When you call, let them know if you're a new patient, as this will require you to complete some paperwork for your first visit. Tell them the reason for your visit, such as your symptoms if you're feeling sick. It's also important to inform them if you have Medicaid and to find out if you need to bring anything to the visit, like current medications or medical records.
From here, the receptionist will likely ask what dates and times work best for you. During your call, it's important to be honest about your symptoms and the reason for your visit. This information will help the doctor treat you and give him or her an idea of what to expect. Your appointment may progress faster as a result, and the doctor can come prepared with a list of options to better care for you.
Doctors see a number of patients in a day, sometimes in 15-minute increments in areas where the physicians are in high demand. This can leave little time for doctors to perform thorough examinations, and they can end up missing certain problem indicators. While some problems, like a cold or flu, can be diagnosed in this time, more complex ailments require attention, which takes up time. Reviews can illuminate which doctors actively spend the necessary time with their patients and which ones are pressed against the clock to meet demand.
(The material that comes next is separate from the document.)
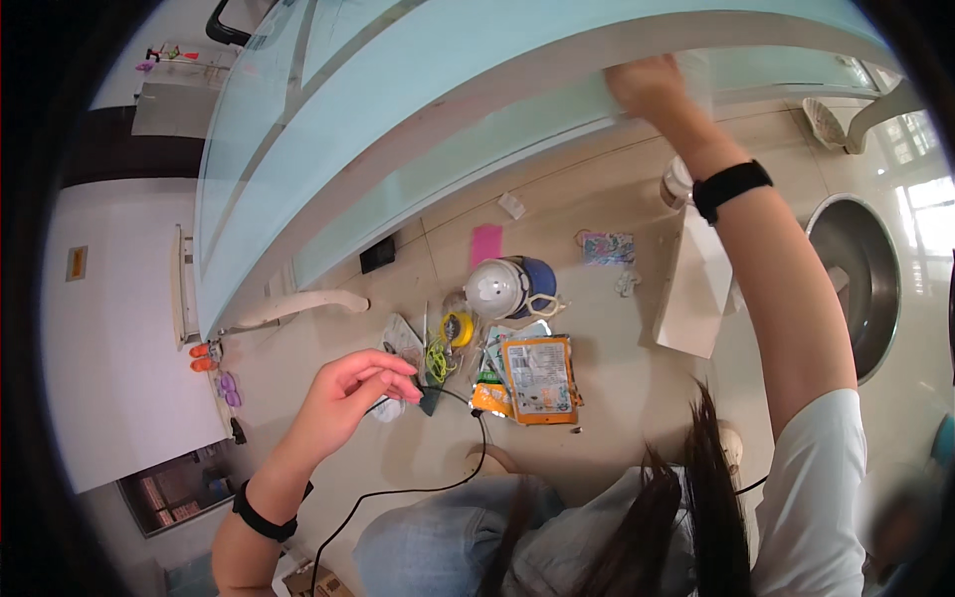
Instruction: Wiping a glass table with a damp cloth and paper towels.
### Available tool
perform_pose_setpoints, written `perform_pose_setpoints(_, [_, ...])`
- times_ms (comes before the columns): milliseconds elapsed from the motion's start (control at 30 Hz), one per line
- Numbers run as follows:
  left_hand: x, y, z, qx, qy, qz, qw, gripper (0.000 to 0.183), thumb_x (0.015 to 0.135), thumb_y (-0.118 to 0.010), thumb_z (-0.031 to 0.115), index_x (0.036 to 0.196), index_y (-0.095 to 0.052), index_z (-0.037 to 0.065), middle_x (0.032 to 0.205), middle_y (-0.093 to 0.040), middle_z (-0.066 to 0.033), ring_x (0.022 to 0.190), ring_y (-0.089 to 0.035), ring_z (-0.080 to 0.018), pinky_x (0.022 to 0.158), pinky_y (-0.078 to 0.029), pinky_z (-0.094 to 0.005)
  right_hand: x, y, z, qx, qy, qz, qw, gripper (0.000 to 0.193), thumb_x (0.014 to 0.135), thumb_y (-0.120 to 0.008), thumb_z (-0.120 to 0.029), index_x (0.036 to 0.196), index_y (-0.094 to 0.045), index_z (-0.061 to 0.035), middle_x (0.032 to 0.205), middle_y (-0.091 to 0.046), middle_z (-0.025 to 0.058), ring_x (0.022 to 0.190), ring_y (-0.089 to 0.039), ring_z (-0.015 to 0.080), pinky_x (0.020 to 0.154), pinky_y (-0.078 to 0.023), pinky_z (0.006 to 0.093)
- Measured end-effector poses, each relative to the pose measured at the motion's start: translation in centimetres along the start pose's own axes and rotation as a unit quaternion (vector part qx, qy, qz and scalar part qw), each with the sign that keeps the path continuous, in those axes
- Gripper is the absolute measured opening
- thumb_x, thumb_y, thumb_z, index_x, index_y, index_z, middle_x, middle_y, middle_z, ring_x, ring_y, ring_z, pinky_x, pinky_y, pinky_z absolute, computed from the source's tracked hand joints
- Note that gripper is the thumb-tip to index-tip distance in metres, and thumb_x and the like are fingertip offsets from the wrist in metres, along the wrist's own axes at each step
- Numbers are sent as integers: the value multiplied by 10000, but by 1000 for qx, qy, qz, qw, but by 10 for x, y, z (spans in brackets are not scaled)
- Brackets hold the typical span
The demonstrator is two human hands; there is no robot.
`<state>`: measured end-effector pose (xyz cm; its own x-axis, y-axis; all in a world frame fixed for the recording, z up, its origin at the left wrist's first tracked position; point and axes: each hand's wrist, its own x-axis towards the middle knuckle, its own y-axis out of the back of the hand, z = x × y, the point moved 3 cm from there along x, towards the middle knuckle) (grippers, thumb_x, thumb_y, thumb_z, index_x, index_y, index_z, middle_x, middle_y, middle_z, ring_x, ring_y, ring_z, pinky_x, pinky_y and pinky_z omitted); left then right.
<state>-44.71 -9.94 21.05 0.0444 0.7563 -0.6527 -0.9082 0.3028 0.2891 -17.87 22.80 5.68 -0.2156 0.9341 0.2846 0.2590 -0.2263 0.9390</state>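
Note:
My left hand (350, 396) hovers over the floor, its fingers loosely bent and apart, with nothing visible in it. Close to its fingertips runs a thin black cable (484, 438), which crosses in front of my legs. Just beyond lie a bundle of yellow-green cord (438, 360) and a yellow tape roll (457, 328). My right hand (647, 88) reaches up to the lower glass shelf (557, 107) of the pale blue table (398, 90). It is smeared by motion and its fingers are mostly hidden. A blurred, see-through whitish patch shows beside it; I cannot tell what that is.
Orange-edged flat packets (540, 380) lie on the tiles near a white-domed jar (494, 289). A white box (691, 284) and a large metal basin (865, 279) stand at the right. A curved table leg (303, 306) juts in at the left.

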Motion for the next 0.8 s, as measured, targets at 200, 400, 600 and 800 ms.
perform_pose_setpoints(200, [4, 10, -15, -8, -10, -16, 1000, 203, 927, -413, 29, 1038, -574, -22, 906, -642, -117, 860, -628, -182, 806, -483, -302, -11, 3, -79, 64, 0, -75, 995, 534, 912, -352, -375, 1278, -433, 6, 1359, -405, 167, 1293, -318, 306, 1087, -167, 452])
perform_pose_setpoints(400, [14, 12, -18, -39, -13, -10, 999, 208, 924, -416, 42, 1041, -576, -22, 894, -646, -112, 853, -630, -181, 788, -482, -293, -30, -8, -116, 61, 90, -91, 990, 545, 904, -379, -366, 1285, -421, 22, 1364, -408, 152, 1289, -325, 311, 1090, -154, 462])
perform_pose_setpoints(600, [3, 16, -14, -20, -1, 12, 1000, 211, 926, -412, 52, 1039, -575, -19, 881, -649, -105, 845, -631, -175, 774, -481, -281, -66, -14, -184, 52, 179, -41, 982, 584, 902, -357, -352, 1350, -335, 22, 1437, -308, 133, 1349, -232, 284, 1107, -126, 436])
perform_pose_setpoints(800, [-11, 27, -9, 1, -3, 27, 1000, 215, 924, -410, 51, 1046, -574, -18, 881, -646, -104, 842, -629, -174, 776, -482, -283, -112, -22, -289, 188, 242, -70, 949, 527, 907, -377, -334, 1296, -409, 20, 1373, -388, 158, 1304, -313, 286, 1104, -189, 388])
Surgery has some more dire risks attached to it, so be sure to talk to your surgeon about the potential issues that can come up as a result of your procedure. If a patient has a reaction to anesthesia, it can cause very serious complications, but this is an uncommon occurrence. Blood clots can be a significant problem after surgery, often caused by inactivity during recovery. Infections, numbness, scarring, swelling and death are all possible, but the likelihood of these issues will vary depending on the type of surgery you're undergoing. Talk to your doctor about your concerns and your risk potential.
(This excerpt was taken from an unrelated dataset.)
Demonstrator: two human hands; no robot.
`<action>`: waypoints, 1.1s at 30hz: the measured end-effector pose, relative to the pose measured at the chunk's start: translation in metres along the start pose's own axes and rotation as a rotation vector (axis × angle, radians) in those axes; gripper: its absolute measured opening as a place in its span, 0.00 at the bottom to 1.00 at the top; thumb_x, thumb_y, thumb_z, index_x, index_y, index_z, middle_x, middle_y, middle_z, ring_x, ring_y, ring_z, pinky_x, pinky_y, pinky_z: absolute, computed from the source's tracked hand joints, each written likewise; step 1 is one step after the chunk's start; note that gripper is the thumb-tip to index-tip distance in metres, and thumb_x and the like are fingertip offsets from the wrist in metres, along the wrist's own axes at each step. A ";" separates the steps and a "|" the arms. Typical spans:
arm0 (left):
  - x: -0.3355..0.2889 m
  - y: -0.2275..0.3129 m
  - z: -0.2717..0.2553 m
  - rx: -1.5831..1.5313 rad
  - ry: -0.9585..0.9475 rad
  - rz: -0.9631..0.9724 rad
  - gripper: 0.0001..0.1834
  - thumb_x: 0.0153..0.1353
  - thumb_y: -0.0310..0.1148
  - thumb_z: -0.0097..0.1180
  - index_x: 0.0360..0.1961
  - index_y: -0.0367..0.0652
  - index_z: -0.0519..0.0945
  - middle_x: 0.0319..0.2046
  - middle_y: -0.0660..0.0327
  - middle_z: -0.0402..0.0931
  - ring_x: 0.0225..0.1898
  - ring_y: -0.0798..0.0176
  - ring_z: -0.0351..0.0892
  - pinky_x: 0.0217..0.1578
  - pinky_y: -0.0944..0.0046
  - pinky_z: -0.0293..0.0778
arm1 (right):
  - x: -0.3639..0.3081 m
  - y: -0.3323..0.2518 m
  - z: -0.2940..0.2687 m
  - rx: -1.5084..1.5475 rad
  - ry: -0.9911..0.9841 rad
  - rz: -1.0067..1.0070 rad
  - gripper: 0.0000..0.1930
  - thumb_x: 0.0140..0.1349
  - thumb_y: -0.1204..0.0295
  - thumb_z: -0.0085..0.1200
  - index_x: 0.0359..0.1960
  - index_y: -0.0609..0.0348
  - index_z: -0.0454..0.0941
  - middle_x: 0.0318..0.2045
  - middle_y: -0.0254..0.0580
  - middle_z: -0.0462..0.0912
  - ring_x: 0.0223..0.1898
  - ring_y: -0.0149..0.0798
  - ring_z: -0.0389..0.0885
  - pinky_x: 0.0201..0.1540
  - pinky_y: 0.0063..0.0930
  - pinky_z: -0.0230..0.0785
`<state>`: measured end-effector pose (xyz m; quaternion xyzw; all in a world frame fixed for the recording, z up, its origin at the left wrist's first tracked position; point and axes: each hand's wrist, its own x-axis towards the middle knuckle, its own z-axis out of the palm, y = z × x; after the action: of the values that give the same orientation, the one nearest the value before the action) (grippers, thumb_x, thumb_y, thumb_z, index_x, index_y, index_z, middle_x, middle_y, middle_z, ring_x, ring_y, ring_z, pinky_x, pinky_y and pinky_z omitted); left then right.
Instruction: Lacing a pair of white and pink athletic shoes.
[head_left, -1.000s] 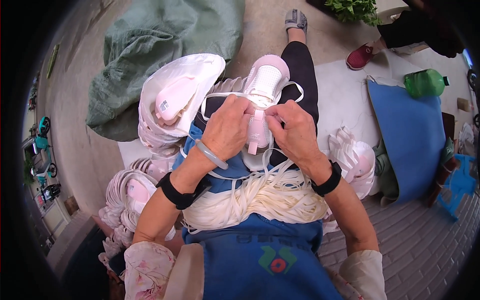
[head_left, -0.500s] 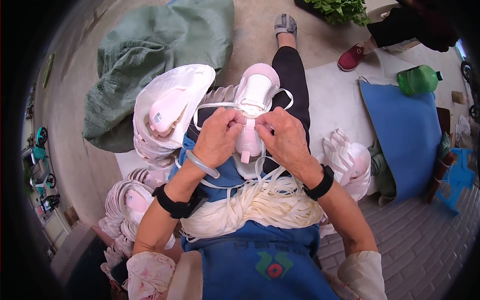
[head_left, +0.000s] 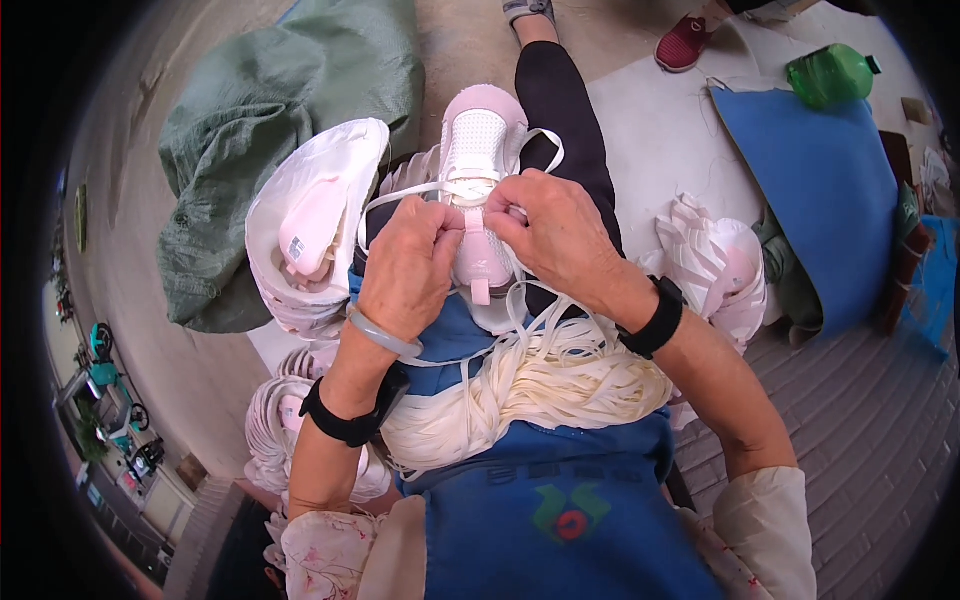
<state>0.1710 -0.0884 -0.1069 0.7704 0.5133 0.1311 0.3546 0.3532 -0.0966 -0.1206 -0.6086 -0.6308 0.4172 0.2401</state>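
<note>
Comparing with 1 second ago, both hands have crept up the shoe (head_left: 480, 170) on the lap, so lacing seems to have advanced. The left hand (head_left: 410, 265) and right hand (head_left: 555, 235) each pinch the lace (head_left: 420, 195) over the shoe's middle, touching it.

A blue apron (head_left: 560, 500) with a red-and-green emblem covers the lap. Pale rolled sleeves (head_left: 760, 520), the left seemingly floral; black wristbands (head_left: 655, 320), one grey bangle (head_left: 380, 335), black trousers (head_left: 560, 110).
</note>
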 end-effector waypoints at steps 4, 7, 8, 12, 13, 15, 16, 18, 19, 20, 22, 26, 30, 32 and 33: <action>0.004 -0.005 -0.002 -0.201 -0.122 -0.130 0.03 0.60 0.23 0.53 0.35 0.37 0.73 0.28 0.65 0.68 0.27 0.72 0.67 0.28 0.71 0.67 | -0.002 0.007 -0.003 0.036 -0.036 -0.027 0.06 0.54 0.70 0.54 0.27 0.59 0.80 0.28 0.48 0.77 0.31 0.52 0.78 0.34 0.44 0.70; 0.003 -0.005 0.000 -0.361 -0.157 -0.240 0.04 0.58 0.21 0.52 0.34 0.34 0.74 0.29 0.59 0.67 0.29 0.65 0.68 0.34 0.67 0.67 | -0.009 0.013 0.001 0.037 0.013 -0.119 0.06 0.54 0.71 0.57 0.31 0.60 0.80 0.27 0.44 0.76 0.27 0.46 0.77 0.31 0.35 0.68; 0.002 -0.006 0.001 -0.392 -0.149 -0.261 0.04 0.58 0.21 0.53 0.34 0.34 0.74 0.30 0.60 0.67 0.29 0.67 0.67 0.34 0.69 0.67 | -0.009 0.014 0.003 0.040 0.019 -0.120 0.06 0.54 0.71 0.57 0.31 0.60 0.80 0.27 0.44 0.76 0.27 0.46 0.77 0.31 0.35 0.68; -0.003 -0.004 0.012 -0.351 0.015 -0.227 0.04 0.57 0.21 0.54 0.35 0.35 0.74 0.27 0.63 0.68 0.24 0.71 0.67 0.28 0.71 0.68 | -0.010 0.015 0.008 -0.024 0.058 -0.180 0.06 0.53 0.72 0.56 0.32 0.60 0.80 0.28 0.44 0.76 0.28 0.47 0.78 0.31 0.37 0.70; -0.003 -0.003 0.013 -0.351 0.016 -0.227 0.04 0.57 0.21 0.54 0.35 0.35 0.74 0.27 0.63 0.68 0.24 0.71 0.67 0.28 0.71 0.68 | -0.010 0.015 0.007 -0.037 0.063 -0.198 0.06 0.53 0.73 0.56 0.32 0.60 0.80 0.28 0.44 0.76 0.28 0.47 0.78 0.31 0.37 0.70; -0.002 -0.001 0.013 -0.452 0.059 -0.351 0.04 0.57 0.21 0.55 0.35 0.36 0.75 0.24 0.64 0.70 0.22 0.73 0.67 0.26 0.72 0.68 | -0.011 0.014 0.007 -0.068 0.060 -0.202 0.06 0.53 0.73 0.56 0.32 0.60 0.80 0.28 0.44 0.76 0.28 0.47 0.78 0.31 0.38 0.70; -0.002 -0.002 0.013 -0.451 0.063 -0.353 0.04 0.57 0.21 0.55 0.35 0.36 0.75 0.24 0.64 0.70 0.22 0.73 0.67 0.26 0.72 0.68 | -0.012 0.013 0.008 -0.097 0.054 -0.209 0.07 0.53 0.73 0.56 0.33 0.60 0.80 0.28 0.44 0.75 0.29 0.47 0.78 0.30 0.38 0.71; -0.002 -0.003 0.012 -0.377 0.049 -0.249 0.05 0.57 0.21 0.55 0.35 0.37 0.75 0.23 0.64 0.71 0.21 0.74 0.67 0.25 0.72 0.68 | -0.015 0.009 0.007 -0.106 0.037 -0.209 0.06 0.53 0.73 0.56 0.33 0.59 0.80 0.28 0.44 0.75 0.28 0.47 0.78 0.29 0.37 0.71; -0.002 -0.003 0.011 -0.378 0.052 -0.249 0.05 0.57 0.21 0.55 0.35 0.37 0.75 0.23 0.64 0.71 0.21 0.74 0.67 0.25 0.72 0.68 | -0.016 0.008 0.006 -0.118 0.023 -0.203 0.06 0.53 0.74 0.55 0.32 0.59 0.80 0.29 0.44 0.75 0.28 0.47 0.78 0.29 0.37 0.71; -0.002 -0.002 0.011 -0.363 0.052 -0.243 0.05 0.56 0.21 0.56 0.35 0.37 0.75 0.23 0.64 0.71 0.21 0.73 0.67 0.25 0.72 0.68 | -0.016 0.008 0.006 -0.119 0.021 -0.205 0.06 0.53 0.74 0.55 0.32 0.59 0.80 0.29 0.44 0.75 0.28 0.47 0.78 0.29 0.37 0.71; -0.002 0.000 0.010 -0.351 0.054 -0.238 0.05 0.56 0.21 0.56 0.35 0.37 0.75 0.23 0.64 0.71 0.21 0.73 0.67 0.25 0.72 0.68 | -0.015 0.009 0.007 -0.149 0.021 -0.238 0.05 0.53 0.74 0.56 0.32 0.59 0.79 0.30 0.44 0.75 0.28 0.47 0.78 0.28 0.36 0.71; -0.005 0.011 0.009 -0.299 0.149 -0.209 0.07 0.56 0.21 0.56 0.36 0.37 0.75 0.28 0.62 0.70 0.23 0.70 0.69 0.26 0.71 0.69 | -0.007 0.008 0.002 -0.129 0.087 -0.306 0.04 0.51 0.73 0.56 0.24 0.61 0.75 0.25 0.44 0.73 0.25 0.46 0.78 0.27 0.39 0.71; -0.013 0.024 0.007 -0.052 0.184 0.024 0.09 0.55 0.23 0.57 0.39 0.39 0.77 0.32 0.57 0.68 0.25 0.60 0.73 0.27 0.66 0.70 | -0.009 -0.003 -0.042 0.172 0.138 -0.164 0.03 0.49 0.76 0.55 0.23 0.63 0.78 0.19 0.40 0.71 0.19 0.35 0.71 0.24 0.29 0.64; -0.013 0.023 0.012 -0.043 0.172 0.052 0.13 0.53 0.23 0.60 0.41 0.43 0.78 0.30 0.59 0.69 0.25 0.63 0.69 0.27 0.67 0.68 | -0.018 -0.006 -0.051 0.194 0.020 -0.167 0.01 0.52 0.78 0.56 0.25 0.64 0.79 0.21 0.32 0.70 0.20 0.23 0.64 0.22 0.19 0.57; -0.011 0.023 0.012 -0.021 0.151 0.086 0.12 0.53 0.24 0.60 0.40 0.43 0.79 0.29 0.59 0.69 0.26 0.60 0.71 0.28 0.65 0.69 | -0.020 -0.005 -0.053 0.193 0.013 -0.175 0.01 0.52 0.78 0.56 0.25 0.64 0.79 0.21 0.32 0.70 0.20 0.23 0.64 0.22 0.19 0.57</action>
<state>0.1891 -0.1082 -0.0974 0.7760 0.5036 0.2090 0.3170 0.3957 -0.1031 -0.0841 -0.5281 -0.6368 0.4495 0.3370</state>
Surgery affects people in different ways, but as you begin to emerge from anesthesia, you'll want to alert your nurse to any issues you may have. The nurse will tell you how the procedure went, what effect it will have on your condition, what to expect when you get home and how long it will take to get back to normal. If you start feeling pain, the nurse may give you medication to stop it from getting worse. When possible, it's also advised to move around to avoid blood clots from developing in your legs. This can be as simple as occasionally flexing your knee or rotating your foot.
Some surgeries are outpatient procedures, where people are released the same day. For major surgeries, patients may stay at the hospital for a few days to be monitored and address any concerns before being sent home. Discuss with your surgeon the projected length of the hospital stay and what you need to bring.
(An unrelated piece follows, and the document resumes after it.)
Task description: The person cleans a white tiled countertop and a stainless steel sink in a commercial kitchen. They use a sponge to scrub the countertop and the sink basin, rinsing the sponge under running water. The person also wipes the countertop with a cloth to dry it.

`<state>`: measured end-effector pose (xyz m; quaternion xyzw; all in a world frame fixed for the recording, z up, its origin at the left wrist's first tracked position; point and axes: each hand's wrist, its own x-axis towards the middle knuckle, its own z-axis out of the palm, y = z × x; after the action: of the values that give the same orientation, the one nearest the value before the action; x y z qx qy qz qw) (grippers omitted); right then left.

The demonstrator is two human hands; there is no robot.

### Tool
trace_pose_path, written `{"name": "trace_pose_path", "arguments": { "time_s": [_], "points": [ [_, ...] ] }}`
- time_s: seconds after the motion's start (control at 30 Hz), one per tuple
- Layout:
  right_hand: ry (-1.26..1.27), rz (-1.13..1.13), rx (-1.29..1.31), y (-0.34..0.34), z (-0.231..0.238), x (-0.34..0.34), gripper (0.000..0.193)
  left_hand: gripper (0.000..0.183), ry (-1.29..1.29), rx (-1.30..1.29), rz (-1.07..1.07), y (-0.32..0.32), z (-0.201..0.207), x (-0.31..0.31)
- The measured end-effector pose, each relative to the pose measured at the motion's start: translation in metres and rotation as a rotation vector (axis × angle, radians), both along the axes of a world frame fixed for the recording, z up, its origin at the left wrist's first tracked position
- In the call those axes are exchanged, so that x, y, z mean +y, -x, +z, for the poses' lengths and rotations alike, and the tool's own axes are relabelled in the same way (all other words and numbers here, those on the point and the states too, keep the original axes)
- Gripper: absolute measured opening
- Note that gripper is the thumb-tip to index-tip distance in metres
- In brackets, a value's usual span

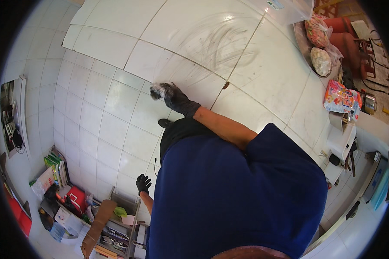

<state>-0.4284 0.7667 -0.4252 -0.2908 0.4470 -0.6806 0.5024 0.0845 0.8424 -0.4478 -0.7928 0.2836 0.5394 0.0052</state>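
My right hand (179, 100), in a black glove, is closed around a foamy grey-white wad (160, 91) at the edge of the white tiled counter (281, 73). The wad's exact kind is hard to make out. Dark curved smears (216, 47) spread over the tiles beyond it. A small reddish-brown spot (226, 85) lies on a tile joint to the right of that hand. Down by my left side hangs my left hand (143, 184), also black-gloved, its fingers apart and holding nothing.
At the right stand a metal tray (304, 47) with bagged food, a colourful detergent bag (339, 97) and red gas cylinders (348, 47). A clear plastic bin (289, 11) sits at the far edge. Lower left, a cluttered rack (116, 233) and red bag (76, 200) stand near my left hand.
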Motion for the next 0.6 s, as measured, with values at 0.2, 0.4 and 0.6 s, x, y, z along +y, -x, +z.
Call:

Your recovery time and follow-up expectations will vary depending on your procedure. For example, you can be expected to be on your feet within a few days of having your wisdom teeth taken out, but it may be weeks before you have fully recovered from a broken foot or heart-valve surgery. Your surgeon will give you a list of things that you'll need to do during this time, including what medications to take and when you'll be able to get back to work and other activities.
Every surgery will have a follow-up call or appointment to discuss your recovery and allow you to ask any questions about unusual symptoms or changes in your overall health. If you have a major operation, like heart surgery, it's important to make regular checkups with your doctor or a specialist to ensure that everything is normal. Visiting a doctor will help deter infection and verify that everything is healing as expected. These appointments will give you peace of mind about your state of health and ensure that any issues are caught early on.